Work required: Each entry here needs to be given again exactly.

Source material:
- Opening Delimiter -
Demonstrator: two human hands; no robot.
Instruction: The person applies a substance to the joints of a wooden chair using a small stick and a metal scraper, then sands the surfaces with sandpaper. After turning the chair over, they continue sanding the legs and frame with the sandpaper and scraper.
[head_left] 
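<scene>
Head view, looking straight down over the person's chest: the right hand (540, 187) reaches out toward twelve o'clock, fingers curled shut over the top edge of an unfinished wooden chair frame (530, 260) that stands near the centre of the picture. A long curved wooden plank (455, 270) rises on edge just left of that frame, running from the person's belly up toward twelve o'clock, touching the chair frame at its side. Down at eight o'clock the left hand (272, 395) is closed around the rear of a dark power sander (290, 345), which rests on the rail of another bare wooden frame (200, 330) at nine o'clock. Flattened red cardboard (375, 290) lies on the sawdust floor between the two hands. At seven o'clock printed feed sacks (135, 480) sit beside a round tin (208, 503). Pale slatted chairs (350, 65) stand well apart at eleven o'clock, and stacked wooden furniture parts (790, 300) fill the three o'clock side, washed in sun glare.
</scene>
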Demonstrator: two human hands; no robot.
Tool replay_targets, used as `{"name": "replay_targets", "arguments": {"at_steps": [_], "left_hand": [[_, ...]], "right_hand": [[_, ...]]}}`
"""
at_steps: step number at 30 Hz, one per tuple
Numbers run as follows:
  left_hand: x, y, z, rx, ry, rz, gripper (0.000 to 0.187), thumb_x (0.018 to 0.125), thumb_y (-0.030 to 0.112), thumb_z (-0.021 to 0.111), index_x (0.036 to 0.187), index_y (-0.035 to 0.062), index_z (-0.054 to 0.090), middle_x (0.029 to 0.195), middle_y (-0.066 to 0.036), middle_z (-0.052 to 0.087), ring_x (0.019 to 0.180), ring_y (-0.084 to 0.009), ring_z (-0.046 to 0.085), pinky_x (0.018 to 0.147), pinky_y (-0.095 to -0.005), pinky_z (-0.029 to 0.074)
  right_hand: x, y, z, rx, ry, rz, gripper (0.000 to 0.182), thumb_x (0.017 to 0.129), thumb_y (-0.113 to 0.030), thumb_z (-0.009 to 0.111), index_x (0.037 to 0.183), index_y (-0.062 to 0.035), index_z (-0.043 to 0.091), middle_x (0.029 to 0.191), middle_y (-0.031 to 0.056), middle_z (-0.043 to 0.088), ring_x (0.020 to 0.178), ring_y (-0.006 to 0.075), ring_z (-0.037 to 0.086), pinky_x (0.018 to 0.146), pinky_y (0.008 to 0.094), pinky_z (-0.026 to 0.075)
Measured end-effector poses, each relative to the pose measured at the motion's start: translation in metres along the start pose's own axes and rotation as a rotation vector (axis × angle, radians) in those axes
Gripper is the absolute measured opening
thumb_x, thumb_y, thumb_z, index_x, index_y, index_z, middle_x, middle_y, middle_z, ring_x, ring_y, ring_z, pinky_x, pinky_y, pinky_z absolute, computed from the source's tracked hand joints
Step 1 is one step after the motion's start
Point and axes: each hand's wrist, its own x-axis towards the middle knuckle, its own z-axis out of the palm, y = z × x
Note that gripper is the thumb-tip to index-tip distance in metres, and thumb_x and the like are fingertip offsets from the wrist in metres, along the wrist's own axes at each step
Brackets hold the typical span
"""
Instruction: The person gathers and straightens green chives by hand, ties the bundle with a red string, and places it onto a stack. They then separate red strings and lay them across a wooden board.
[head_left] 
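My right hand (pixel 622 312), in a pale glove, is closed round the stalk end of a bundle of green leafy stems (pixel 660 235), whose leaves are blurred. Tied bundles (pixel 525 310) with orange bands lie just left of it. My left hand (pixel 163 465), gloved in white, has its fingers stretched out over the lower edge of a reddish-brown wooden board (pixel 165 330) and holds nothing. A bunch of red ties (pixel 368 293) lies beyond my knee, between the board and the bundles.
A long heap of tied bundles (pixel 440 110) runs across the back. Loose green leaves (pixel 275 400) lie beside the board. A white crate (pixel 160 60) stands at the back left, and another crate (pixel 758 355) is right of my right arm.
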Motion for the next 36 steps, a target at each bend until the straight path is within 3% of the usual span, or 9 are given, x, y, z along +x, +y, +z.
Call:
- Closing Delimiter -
Your solution:
Demonstrator: two human hands; no robot.
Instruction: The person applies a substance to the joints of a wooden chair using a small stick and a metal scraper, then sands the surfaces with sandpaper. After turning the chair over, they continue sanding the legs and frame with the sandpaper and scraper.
[head_left] 
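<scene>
Head view, looking straight down over the person's chest: the right hand (540, 187) reaches out toward twelve o'clock, fingers curled shut over the top edge of an unfinished wooden chair frame (530, 260) that stands near the centre of the picture. A long curved wooden plank (455, 270) rises on edge just left of that frame, running from the person's belly up toward twelve o'clock, touching the chair frame at its side. Down at eight o'clock the left hand (272, 395) is closed around the rear of a dark power sander (290, 345), which rests on the rail of another bare wooden frame (200, 330) at nine o'clock. Flattened red cardboard (375, 290) lies on the sawdust floor between the two hands. At seven o'clock printed feed sacks (135, 480) sit beside a round tin (208, 503). Pale slatted chairs (350, 65) stand well apart at eleven o'clock, and stacked wooden furniture parts (790, 300) fill the three o'clock side, washed in sun glare.
</scene>
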Demonstrator: two human hands; no robot.
Tool replay_targets, used as `{"name": "replay_targets", "arguments": {"at_steps": [_], "left_hand": [[_, ...]], "right_hand": [[_, ...]]}}`
"""
at_steps: step number at 30 Hz, one per tuple
Numbers run as follows:
  left_hand: x, y, z, rx, ry, rz, gripper (0.000 to 0.187), thumb_x (0.018 to 0.125), thumb_y (-0.030 to 0.112), thumb_z (-0.021 to 0.111), index_x (0.036 to 0.187), index_y (-0.035 to 0.062), index_z (-0.054 to 0.090), middle_x (0.029 to 0.195), middle_y (-0.066 to 0.036), middle_z (-0.052 to 0.087), ring_x (0.019 to 0.180), ring_y (-0.084 to 0.009), ring_z (-0.046 to 0.085), pinky_x (0.018 to 0.147), pinky_y (-0.095 to -0.005), pinky_z (-0.029 to 0.074)
  right_hand: x, y, z, rx, ry, rz, gripper (0.000 to 0.182), thumb_x (0.017 to 0.129), thumb_y (-0.113 to 0.030), thumb_z (-0.009 to 0.111), index_x (0.037 to 0.183), index_y (-0.062 to 0.035), index_z (-0.043 to 0.091), middle_x (0.029 to 0.191), middle_y (-0.031 to 0.056), middle_z (-0.043 to 0.088), ring_x (0.020 to 0.178), ring_y (-0.006 to 0.075), ring_z (-0.037 to 0.086), pinky_x (0.018 to 0.146), pinky_y (0.008 to 0.094), pinky_z (-0.026 to 0.075)
Measured end-effector poses, each relative to the pose measured at the motion's start: translation in metres along the start pose's own axes and rotation as a rotation vector (axis × angle, radians) in those axes
Gripper is the absolute measured opening
thumb_x, thumb_y, thumb_z, index_x, index_y, index_z, middle_x, middle_y, middle_z, ring_x, ring_y, ring_z, pinky_x, pinky_y, pinky_z absolute, computed from the source's tracked hand joints
Step 1 is one step after the motion's start
Point and axes: each hand's wrist, its own x-axis towards the middle knuckle, its own z-axis out of the palm, y = z × x
Note that gripper is the thumb-tip to index-tip distance in metres, and thumb_x and the like are fingertip offsets from the wrist in metres, along the wrist's own axes at each step
Brackets hold the typical span
"""
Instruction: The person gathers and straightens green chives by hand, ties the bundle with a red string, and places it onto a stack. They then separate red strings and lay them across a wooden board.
[head_left] 
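My right hand (pixel 622 312), in a pale glove, is closed round the stalk end of a bundle of green leafy stems (pixel 660 235), whose leaves are blurred. Tied bundles (pixel 525 310) with orange bands lie just left of it. My left hand (pixel 163 465), gloved in white, has its fingers stretched out over the lower edge of a reddish-brown wooden board (pixel 165 330) and holds nothing. A bunch of red ties (pixel 368 293) lies beyond my knee, between the board and the bundles.
A long heap of tied bundles (pixel 440 110) runs across the back. Loose green leaves (pixel 275 400) lie beside the board. A white crate (pixel 160 60) stands at the back left, and another crate (pixel 758 355) is right of my right arm.
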Motion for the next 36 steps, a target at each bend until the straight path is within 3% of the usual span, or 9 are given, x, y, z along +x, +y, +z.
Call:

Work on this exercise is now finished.